NFDC Film Bazaar, South Asia’s largest film market that takes place annually in Goa, parallel to the International Film Festival of India, collaborates with the Cannes Film Market for Goes to Cannes. The selection of feature films, in various stages of postproduction, seeking sales agent, distributor or a festival selection get shown during two-hour market screenings alongside talent teams who introduce their films in front of an audience of industry professionals. A huge business opportunity indeed for the filmmakers.
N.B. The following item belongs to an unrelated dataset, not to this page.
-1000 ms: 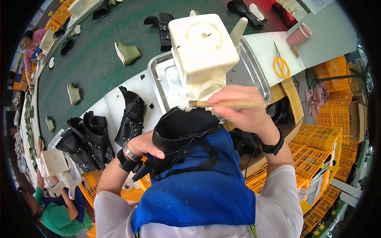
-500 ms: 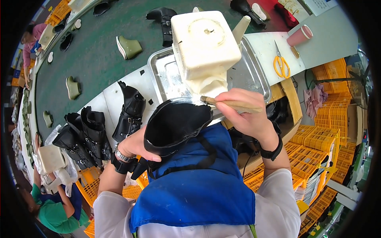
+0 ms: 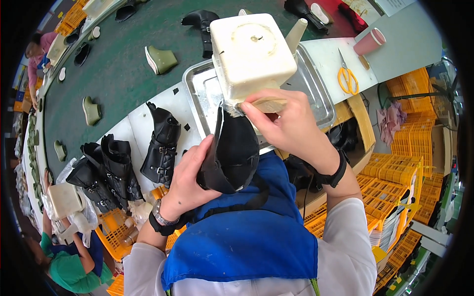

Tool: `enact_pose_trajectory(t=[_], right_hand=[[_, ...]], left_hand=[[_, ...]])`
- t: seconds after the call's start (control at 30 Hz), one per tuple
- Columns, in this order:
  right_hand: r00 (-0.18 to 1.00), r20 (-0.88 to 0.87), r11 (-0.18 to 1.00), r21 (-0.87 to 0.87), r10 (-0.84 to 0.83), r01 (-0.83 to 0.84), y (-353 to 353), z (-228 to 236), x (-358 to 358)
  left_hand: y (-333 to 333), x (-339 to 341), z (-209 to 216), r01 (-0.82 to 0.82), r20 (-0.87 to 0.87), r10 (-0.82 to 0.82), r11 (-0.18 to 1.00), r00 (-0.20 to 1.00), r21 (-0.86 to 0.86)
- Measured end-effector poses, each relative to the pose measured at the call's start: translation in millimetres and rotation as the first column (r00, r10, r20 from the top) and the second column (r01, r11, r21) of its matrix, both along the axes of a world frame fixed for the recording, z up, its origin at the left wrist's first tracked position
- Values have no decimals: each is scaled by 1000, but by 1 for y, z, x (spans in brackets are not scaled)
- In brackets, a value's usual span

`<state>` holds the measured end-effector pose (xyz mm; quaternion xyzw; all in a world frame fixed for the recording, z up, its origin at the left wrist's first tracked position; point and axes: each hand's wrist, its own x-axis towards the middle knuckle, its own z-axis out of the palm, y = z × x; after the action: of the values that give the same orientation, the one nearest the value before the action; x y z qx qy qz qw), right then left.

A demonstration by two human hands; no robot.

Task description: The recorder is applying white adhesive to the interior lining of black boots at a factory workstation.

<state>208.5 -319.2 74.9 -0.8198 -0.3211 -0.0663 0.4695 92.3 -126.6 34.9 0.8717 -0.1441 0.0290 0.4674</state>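
Note:
My left hand [image 3: 190, 180] is closed round the side of a black boot upper [image 3: 231, 153], whose wide opening faces up in front of my blue apron. Between the fingers of my right hand [image 3: 286, 121] is a flat wooden-handled brush [image 3: 266, 104]. Its bristles touch the top edge of the boot opening. Just beyond stands a cream plastic container [image 3: 253, 49] with a spout, in a metal tray [image 3: 321, 93]; my right hand partly covers its lower end.
Left of the tray stand several black buckled boots [image 3: 162, 143]. Orange-handled scissors [image 3: 347, 79] and a pink cup [image 3: 369, 41] are at the right. Green boots [image 3: 161, 59] lie on the green belt [image 3: 123, 84]. Orange crates [image 3: 390, 187] are stacked at right. Co-workers [image 3: 74, 264] are at left.
My left hand has turned the boot, so its opening looks narrower and stands more upright. The brush has moved left along with my right hand, onto the boot's far edge.

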Motion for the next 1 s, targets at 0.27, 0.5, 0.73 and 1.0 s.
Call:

The dedicated screening of Indian films at Olympia on May 22 include Nikhil Mahajan’s poetic existential musing on life and death Godavari (Marathi); debutant Shankar Srikumar’s Alpha Beta Gamma (Hindi) that has a woman locked down together with her former and future husband during the pandemic; Biswajeet Bora’s Boomba Ride (Assamese), about the struggles of a teacher trying to keep a school going that has only one student; Jayaraj’s Niraye Thathakalulla Maram (A Tree Full of Parrots, Malayalam) about a boy’s care and concern for a visually challenged old man and Achal Mishra’s masterly, moody 50-minute recent gem Dhuin (Fog, Maithili) about a Darbhanga theatre actor’s dreams of making it in Mumbai.
Even in the main Cannes Film Festival lineup, besides Pratham Khurana’s Nauha and Shaunak Sen’s All That Breathes, it’s the restored language classics all the way (could we please stop using the term regional cinema for a change, it is national cinema after all, whatever be the language it speaks in)—Satyajit Ray’s 1970 Bengali film Pratidwandi and G Aravindan’s 1978 Thamp (The Circus Tent, Malayalam).